START Dataset content

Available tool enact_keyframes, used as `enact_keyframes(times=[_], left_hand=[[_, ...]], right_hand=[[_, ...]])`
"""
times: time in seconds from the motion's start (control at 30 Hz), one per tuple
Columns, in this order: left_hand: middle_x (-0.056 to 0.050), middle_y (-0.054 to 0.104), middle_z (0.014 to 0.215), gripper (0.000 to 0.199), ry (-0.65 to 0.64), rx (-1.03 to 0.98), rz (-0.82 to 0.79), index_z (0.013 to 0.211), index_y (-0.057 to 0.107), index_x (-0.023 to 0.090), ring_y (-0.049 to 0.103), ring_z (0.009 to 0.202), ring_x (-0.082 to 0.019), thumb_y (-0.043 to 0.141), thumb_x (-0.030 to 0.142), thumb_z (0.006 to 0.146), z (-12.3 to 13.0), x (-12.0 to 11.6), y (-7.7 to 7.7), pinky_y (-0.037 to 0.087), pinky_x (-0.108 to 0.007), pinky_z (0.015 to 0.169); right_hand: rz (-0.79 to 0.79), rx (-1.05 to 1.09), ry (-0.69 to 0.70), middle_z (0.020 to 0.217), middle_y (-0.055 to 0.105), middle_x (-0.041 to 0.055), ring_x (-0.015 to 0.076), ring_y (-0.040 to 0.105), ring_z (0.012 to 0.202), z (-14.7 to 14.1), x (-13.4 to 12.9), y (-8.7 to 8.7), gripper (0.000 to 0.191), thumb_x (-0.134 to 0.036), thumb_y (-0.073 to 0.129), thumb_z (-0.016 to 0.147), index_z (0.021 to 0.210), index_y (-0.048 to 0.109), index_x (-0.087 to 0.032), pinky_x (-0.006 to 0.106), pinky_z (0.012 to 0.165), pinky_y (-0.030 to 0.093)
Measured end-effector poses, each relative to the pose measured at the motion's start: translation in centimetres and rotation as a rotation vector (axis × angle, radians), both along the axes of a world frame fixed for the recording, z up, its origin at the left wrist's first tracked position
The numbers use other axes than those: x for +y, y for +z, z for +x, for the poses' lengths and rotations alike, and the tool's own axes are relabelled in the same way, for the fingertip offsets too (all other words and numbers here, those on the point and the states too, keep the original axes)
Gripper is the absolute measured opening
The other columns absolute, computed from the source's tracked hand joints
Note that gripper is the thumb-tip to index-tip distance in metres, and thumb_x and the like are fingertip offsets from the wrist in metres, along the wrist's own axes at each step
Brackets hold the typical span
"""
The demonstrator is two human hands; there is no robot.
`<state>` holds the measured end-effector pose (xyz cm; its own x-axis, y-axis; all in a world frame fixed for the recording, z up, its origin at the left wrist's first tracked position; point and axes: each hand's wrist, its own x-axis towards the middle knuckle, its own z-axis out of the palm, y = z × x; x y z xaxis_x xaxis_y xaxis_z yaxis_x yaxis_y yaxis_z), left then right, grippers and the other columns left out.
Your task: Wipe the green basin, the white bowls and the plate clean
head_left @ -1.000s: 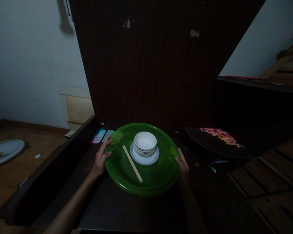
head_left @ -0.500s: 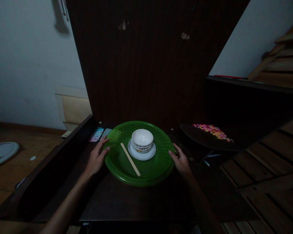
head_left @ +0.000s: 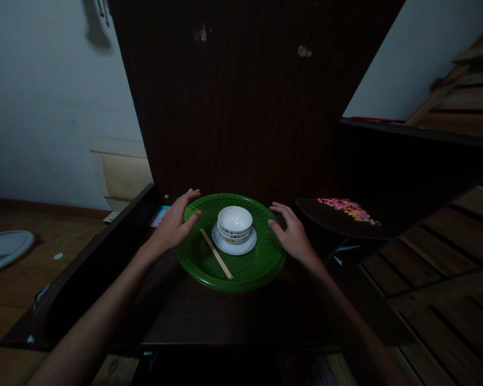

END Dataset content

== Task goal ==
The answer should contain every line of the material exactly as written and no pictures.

== Written solution ==
Available tool enact_keyframes, used as `enact_keyframes(times=[_], left_hand=[[_, ...]], right_hand=[[_, ...]])`
"""
times: time in seconds from the motion's start (control at 30 Hz), one per tuple
Columns, in this order: left_hand: middle_x (-0.056 to 0.050), middle_y (-0.054 to 0.104), middle_z (0.014 to 0.215), gripper (0.000 to 0.199), ry (-0.65 to 0.64), rx (-1.03 to 0.98), rz (-0.82 to 0.79), index_z (0.013 to 0.211), index_y (-0.057 to 0.107), index_x (-0.023 to 0.090), ring_y (-0.049 to 0.103), ring_z (0.009 to 0.202), ring_x (-0.082 to 0.019), thumb_y (-0.043 to 0.141), thumb_x (-0.030 to 0.142), thumb_z (0.006 to 0.146), z (-12.3 to 13.0), x (-12.0 to 11.6), y (-7.7 to 7.7), pinky_y (-0.037 to 0.087), pinky_x (-0.108 to 0.007), pinky_z (0.015 to 0.169); right_hand: rz (-0.79 to 0.79), rx (-1.05 to 1.09), ry (-0.69 to 0.70), middle_z (0.020 to 0.217), middle_y (-0.055 to 0.105), middle_x (-0.041 to 0.055), ring_x (-0.015 to 0.076), ring_y (-0.040 to 0.105), ring_z (0.012 to 0.202), z (-14.7 to 14.1), x (-13.4 to 12.9), y (-8.7 to 8.7), gripper (0.000 to 0.191), thumb_x (-0.134 to 0.036), thumb_y (-0.073 to 0.129), thumb_z (-0.016 to 0.147), index_z (0.021 to 0.210), index_y (-0.048 to 0.109), index_x (-0.087 to 0.032), pinky_x (-0.006 to 0.106), pinky_z (0.012 to 0.165), pinky_y (-0.030 to 0.093)
Measured end-effector poses, each relative to the pose measured at the motion's start: translation in centimetres and rotation as a rotation vector (axis × angle, radians), both along the axes of a world frame fixed for the recording, z up, its origin at the left wrist's first tracked position
The numbers use other axes than those: x for +y, y for +z, z for +x, for the poses' lengths and rotations alike, and the tool's own axes are relabelled in the same way, for the fingertip offsets too (all other words and numbers here, those on the point and the states too, keep the original axes)
Gripper is the absolute measured opening
The other columns absolute, computed from the source's tracked hand joints
Note that gripper is the thumb-tip to index-tip distance in metres, and thumb_x and the like are fingertip offsets from the wrist in metres, along the wrist's own axes at each step
Brackets hold the typical span
"""
The demonstrator is two human hands; there is no robot.
`<state>` holds the measured end-effector pose (xyz cm; its own x-axis, y-axis; all in a world frame fixed for the recording, z up, its origin at the left wrist's first tracked position; point and axes: each hand's wrist, its own x-axis towards the middle knuckle, its own z-axis out of the palm, y = z × x; x y z xaxis_x xaxis_y xaxis_z yaxis_x yaxis_y yaxis_z), left then right, grippers and the other columns left out.
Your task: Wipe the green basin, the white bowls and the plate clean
head_left @ -1.000s: 
head_left @ -0.500s: 
head_left @ +0.000s: 

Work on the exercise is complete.